POPULATION. — En 1789, environ 300 à 350 feux (Procès-verbal) ; — en 1790, 2.400 habitants (Arch. de la Loire-Inférieure, L 2.400).
CAPITATION. — Total en 1785, 2.418 l. 8 s. 6 d., se décomposant ainsi : capitation, 1.519 l. 3 s. 4 d. ; 21 d. p. l. de la capitation, 132 l. 18 s. 7 d. ; milice, 194 l. 2 s. 3 d. ; casernement, 551 l. 8 s. 4 d. ; frais de milice, 20 l. 16 s. (Arch. d'Ille-et-Vilaine, C 3981).
VINGTIÈMES. — En 1788, 2.378 l. (Arch. d'Ille-et-Vilaine, C 4599 et Arch. de la Loire-Inférieure, C 469).
FOUAGES. — En 1790, fouages ordinaires, 364 l. 19 s. 1 d. ; fouages extraordinaires, 426 l. 1 s. 2 d. (Ibid.)
OGÉE. — A 15 lieues au N. de Nantes ; à 8 lieues 1/3 de Rennes, et à 2 lieues de Châteaubriant. — 3.000 communiants, y compris la population de Soulvache, sa trève. — Le territoire, qui est assez exactement cultivé et fertile, produit du grain, du foin et du cidre.
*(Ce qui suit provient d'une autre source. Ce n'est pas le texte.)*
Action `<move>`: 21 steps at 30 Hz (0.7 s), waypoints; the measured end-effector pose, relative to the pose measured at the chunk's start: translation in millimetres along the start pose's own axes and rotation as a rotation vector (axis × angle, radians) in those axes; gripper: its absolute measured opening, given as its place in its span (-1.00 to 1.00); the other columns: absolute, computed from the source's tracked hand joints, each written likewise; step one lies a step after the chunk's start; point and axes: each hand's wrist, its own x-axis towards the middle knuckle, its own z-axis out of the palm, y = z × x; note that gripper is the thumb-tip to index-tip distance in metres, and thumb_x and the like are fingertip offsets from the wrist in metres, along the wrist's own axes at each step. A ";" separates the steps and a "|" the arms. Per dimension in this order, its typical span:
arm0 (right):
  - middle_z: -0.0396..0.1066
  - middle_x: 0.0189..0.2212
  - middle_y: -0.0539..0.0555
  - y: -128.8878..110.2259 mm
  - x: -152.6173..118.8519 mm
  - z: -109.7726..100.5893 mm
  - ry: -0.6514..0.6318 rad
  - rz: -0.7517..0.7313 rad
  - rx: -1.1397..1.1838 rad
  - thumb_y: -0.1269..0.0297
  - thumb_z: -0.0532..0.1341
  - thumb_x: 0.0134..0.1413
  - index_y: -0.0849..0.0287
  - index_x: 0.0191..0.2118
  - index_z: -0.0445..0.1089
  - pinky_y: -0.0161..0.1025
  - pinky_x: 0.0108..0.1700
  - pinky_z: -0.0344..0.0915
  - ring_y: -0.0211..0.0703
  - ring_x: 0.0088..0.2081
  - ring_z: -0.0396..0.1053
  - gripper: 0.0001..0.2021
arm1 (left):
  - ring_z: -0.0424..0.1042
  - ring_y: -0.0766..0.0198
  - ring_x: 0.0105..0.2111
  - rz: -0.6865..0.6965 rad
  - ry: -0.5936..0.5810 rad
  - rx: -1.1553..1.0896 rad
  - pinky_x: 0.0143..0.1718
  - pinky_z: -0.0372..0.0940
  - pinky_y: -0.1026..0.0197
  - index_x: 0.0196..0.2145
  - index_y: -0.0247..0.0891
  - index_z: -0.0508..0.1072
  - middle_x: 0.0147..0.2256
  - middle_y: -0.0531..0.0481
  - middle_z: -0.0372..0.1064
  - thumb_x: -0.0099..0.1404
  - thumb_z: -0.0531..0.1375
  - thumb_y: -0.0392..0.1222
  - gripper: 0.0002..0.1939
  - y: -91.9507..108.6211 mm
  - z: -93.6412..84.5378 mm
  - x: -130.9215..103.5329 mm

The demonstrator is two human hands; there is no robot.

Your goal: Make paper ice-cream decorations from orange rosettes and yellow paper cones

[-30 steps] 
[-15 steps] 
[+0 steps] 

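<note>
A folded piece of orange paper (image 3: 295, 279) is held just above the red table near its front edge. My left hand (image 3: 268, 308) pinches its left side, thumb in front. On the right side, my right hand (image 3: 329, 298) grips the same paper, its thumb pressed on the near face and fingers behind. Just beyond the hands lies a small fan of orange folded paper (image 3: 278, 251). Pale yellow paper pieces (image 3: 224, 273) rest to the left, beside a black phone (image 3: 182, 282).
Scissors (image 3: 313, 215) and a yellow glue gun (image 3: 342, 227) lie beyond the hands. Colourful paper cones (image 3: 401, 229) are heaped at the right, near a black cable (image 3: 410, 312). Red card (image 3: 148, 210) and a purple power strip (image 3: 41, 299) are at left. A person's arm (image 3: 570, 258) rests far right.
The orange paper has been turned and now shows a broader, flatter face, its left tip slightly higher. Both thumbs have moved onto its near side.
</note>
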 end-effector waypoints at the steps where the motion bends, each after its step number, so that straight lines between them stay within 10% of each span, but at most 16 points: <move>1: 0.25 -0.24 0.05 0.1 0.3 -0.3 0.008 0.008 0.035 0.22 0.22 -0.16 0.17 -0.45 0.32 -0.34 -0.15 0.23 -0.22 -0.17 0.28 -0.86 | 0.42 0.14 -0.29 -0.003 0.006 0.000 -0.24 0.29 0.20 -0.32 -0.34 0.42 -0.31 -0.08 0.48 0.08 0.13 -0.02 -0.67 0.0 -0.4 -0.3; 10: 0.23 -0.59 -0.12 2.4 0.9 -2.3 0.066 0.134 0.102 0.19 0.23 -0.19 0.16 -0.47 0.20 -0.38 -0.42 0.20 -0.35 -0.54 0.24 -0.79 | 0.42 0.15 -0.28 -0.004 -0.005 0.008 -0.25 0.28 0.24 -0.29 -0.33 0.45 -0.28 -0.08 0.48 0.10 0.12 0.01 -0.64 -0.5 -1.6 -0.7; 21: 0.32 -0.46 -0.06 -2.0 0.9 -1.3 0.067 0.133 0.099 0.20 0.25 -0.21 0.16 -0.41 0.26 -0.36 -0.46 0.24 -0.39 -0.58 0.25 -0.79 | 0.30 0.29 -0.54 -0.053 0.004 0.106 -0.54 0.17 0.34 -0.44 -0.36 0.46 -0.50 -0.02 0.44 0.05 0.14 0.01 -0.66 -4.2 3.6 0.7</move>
PROCÈS-VERBAL. — Assemblée électorale, le 5 avril 1789, sous la présidence d'Olivier Pigrée, syndic de la paroisse de Rougé, « sur le défaut, absence ou refus de MM. le sénéchal et procureur fiscal de la baronnie de Châteaubriant, invités de s'y trouver ». — Comparants : Louis Labé ; René Rabu ; Jan Pigrée ; Alexis Martin ; René Poligné ; Joseph Feneux ; Louis Briand ; Jan Besnier ; Jan Painchaux ; Jan Jochault ; Jan Hunault ; Jan Boucher ; René Lelièvre ; Pierre Noury ; Barnabé Hubert ; Laurent Gourdail ; René Belourd ; Pierre Neveu ; Jan Lodé ; Pierre Drouelle ; Jan Deroualière ; Jan Boudet ; Pierre Legouais ; Pierre Houssard ; Francois Roze ; Louis Gasnier ; Julien Sivelle ; Jacques Bouscault ; Jan Véron ; Julien Guybert ; Pierre Hubert ; Paul Gasnier ; René Meslet ; René Guybert ; Julien Jambu ; René Houtin ; Louis Perrault ; François Lodé ; Mathurin Le Goüais ; Jan Ventroux ; François Pigrée ; Julien Verron ; Jan Maillé ; Julien Durand ; Joseph Poligné ; Jan Lorant ; Jan Guybert ; Jan Derval ; Julien Martin ; René Frangeul ; François Guerrif  ; Julien Jolaine ; Pierre Boudet ; Louis Dupont ; René Martin ; François Lodé ; René Boudet ; Julien Gasnier ; Michel Dupont ; Jacques Bossard ; Claude Mallier ; Toussaint Marchand ; François Pierre Gros ; Pierre Denieul ; Jan Bonier ; J. Brisar ; J. Brisar ; P. Chaplais ; F. Gourdail ; Jo. Gasnier ; Joseph Pehuet. — Députés : Jean Painchault ; Joseph Pehuet ; Jean Besnier. — On lit à la fin du procès-verbal : « En cet endroit, nous dits habitants attestons que Louis Jeuvre, demeurant en ce bourg, boucher et cabaretier de sa vaccation et faisant fréquemment lecture des billets de publications, en a fait un à l'issue de la grand'messe de ce jour, conçu à peu près en ces termes : « Prenez garde à ce que vous allez faire, MM. du général, touchant les affaires du Roi. Si vous êtes exilés, il en sera bien ri. Les petites bonnes gens auront leur tour ». Interpellé de nous déclarer par l'ordre de qui il a fait cette publication, de qui il le tenait et de qui il était signé, a répondu qu'il était signé d'Antoine Brosille, qu'un passant le lui avait remis et qu'il a pris sur lui d'en faire la lecture. Interpellé de nous remettre ce billet, afin d'en connaître l'écriture et signature, s'est refusé de le remettre et l'a en notre présence déchiré ».

 

Vœux et doléances des gens du Tiers Etat de la paroisse de Rougé prés Châteaubriant, évêché de Nantes, dont ils ont chargé leurs députés de porter et soutenir en l'assemblée des députés du Tiers Etat, sous la sénéchaussée de Rennes, qui doit se tenir en la ville de Rennes, le sept du courant, en vertu d'assignation du 28 mars dernier.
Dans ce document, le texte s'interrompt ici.